Check that you entered exactly https://mcp.exp-prod.info with no trailing slash. If a browser tab opened and then closed without redirecting back to Claude.ai, try again — the OAuth flow may have timed out. If no browser tab opened at all, try a different browser.
The login form appeared but after I logged in, I wasn't redirected back to Claude.ai.
This is usually a browser popup blocker. Make sure popups are allowed from mcp.exp-prod.info. Try the connection flow again.
Claude Code says "connection refused" or the server isn't responding.
Check the server URL in your config: claude mcp list.
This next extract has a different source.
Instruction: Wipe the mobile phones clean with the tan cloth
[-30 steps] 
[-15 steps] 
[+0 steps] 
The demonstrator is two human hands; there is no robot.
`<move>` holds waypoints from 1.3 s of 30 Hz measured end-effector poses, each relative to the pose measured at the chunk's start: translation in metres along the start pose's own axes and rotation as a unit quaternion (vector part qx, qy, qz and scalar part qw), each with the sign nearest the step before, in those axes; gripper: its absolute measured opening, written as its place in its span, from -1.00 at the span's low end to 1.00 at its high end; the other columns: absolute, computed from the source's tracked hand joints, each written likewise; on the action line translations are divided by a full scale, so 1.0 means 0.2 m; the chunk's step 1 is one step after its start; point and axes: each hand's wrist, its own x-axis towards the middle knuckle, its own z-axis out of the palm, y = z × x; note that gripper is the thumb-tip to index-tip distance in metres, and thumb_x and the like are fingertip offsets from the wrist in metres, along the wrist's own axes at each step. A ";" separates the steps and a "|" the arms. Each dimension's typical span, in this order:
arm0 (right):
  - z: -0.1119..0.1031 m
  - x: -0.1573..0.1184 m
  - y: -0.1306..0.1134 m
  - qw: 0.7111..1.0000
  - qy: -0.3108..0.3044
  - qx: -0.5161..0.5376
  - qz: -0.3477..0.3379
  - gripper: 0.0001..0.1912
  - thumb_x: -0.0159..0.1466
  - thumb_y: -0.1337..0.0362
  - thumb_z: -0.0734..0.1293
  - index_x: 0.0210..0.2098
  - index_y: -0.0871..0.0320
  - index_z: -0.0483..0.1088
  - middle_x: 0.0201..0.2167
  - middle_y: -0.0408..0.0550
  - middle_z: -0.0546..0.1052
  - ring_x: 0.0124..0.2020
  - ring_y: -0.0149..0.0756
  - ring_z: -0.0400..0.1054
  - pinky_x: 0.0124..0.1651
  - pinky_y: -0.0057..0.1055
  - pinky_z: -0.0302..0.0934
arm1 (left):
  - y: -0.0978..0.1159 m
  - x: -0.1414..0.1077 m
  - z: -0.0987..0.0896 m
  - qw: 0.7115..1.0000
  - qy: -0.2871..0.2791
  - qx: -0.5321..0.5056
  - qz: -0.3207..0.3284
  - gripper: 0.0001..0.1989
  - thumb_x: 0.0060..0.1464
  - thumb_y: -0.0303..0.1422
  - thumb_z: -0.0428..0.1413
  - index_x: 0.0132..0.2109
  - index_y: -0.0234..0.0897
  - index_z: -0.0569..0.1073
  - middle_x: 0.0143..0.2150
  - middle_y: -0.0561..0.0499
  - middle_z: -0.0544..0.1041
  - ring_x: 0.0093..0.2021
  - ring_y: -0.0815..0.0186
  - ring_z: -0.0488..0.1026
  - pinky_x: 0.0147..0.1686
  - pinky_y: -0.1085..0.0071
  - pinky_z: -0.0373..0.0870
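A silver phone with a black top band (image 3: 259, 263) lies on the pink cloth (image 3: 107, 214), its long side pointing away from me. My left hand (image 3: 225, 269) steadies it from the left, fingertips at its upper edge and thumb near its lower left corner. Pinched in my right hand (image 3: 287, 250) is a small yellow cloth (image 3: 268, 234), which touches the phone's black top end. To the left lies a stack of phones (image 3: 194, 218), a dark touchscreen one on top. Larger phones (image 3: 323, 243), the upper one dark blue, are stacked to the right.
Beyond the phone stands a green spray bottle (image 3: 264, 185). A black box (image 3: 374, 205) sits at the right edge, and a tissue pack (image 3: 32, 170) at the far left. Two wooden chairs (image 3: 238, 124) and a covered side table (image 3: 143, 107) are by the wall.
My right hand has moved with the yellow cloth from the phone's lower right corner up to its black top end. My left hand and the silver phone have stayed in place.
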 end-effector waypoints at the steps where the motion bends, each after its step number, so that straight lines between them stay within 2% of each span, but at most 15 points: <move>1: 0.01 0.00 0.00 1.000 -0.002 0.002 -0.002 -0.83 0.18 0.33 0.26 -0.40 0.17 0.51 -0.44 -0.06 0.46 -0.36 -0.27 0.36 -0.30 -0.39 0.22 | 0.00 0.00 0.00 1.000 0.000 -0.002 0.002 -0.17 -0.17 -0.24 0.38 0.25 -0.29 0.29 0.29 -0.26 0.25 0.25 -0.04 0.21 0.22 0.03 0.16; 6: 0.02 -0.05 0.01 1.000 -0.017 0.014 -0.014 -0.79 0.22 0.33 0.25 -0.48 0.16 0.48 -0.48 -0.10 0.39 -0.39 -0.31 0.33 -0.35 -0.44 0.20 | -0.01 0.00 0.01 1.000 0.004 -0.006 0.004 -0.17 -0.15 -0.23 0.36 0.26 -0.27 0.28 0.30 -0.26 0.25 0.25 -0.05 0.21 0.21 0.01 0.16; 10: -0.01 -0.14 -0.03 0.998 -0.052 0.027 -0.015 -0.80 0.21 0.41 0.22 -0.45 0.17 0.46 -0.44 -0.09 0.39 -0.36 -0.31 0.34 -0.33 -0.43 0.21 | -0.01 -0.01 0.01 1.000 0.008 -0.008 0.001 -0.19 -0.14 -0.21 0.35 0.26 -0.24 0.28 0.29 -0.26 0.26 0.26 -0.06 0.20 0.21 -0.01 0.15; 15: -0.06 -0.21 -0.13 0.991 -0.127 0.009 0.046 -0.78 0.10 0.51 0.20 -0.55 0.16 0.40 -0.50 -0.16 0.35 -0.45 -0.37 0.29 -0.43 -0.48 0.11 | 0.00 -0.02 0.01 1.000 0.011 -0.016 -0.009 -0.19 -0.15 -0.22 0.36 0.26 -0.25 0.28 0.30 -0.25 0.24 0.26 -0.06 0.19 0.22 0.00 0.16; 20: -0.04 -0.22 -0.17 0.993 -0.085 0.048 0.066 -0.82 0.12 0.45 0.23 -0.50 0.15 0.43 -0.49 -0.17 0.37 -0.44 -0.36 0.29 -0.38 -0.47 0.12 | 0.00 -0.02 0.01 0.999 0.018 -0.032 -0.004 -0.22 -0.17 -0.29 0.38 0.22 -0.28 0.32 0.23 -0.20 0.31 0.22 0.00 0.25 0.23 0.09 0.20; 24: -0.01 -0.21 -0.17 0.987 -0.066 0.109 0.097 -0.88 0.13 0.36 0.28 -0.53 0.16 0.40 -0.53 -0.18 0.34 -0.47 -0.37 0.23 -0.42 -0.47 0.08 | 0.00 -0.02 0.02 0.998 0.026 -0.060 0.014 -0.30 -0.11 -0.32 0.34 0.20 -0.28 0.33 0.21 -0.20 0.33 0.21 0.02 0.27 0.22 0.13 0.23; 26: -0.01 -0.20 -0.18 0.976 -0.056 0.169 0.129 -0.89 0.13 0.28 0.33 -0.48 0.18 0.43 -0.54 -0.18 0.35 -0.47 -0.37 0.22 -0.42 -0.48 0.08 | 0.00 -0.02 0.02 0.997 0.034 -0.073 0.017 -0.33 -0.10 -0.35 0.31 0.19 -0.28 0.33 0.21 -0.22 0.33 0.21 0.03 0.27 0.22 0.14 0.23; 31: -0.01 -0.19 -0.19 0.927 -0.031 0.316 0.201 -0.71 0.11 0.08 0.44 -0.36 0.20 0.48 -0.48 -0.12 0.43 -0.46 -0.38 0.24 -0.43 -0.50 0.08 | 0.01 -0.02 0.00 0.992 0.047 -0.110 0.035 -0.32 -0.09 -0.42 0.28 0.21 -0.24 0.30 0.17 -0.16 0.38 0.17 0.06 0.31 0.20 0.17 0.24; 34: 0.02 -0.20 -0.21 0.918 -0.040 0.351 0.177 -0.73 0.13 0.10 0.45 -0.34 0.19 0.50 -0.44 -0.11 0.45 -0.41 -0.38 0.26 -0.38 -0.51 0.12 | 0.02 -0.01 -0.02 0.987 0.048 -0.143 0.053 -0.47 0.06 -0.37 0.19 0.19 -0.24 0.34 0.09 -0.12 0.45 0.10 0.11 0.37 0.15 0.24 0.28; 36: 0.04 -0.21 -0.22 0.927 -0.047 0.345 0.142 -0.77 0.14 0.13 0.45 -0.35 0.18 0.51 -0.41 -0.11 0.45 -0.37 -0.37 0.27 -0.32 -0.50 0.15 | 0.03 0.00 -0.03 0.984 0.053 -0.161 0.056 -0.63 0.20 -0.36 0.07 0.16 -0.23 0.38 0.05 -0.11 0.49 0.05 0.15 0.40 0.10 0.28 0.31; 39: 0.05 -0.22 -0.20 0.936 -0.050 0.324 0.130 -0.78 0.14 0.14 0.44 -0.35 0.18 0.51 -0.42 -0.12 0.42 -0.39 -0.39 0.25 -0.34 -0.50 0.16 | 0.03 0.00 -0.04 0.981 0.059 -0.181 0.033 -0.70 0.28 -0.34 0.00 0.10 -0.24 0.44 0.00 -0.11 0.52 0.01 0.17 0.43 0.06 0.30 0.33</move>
It should show https://mcp.exp-prod.info/mcp. If the URL is correct, go to the Verify page (linked from the Connect page) and check whether the MCP server is reachable.
My token stopped working.
Personal tokens expire after 1 year and OAuth tokens expire after 30 days (but refresh automatically in Claude.ai). If you're using Claude Code, go to your account page and check whether your token is still active. If it's expired or revoked, rotate it and update your Claude Code config.
I don't see any tools when I type @ in Claude.
In Claude Code, run /mcp to check connection status. If the server shows as disconnected, run claude mcp list to verify the config. In Claude.ai, go to Settings → Connectors and check the server shows as connected.
I lost my personal token and never saved it.
Go to your account page and rotate your token. This generates a new one. Update your Claude Code config with the new token.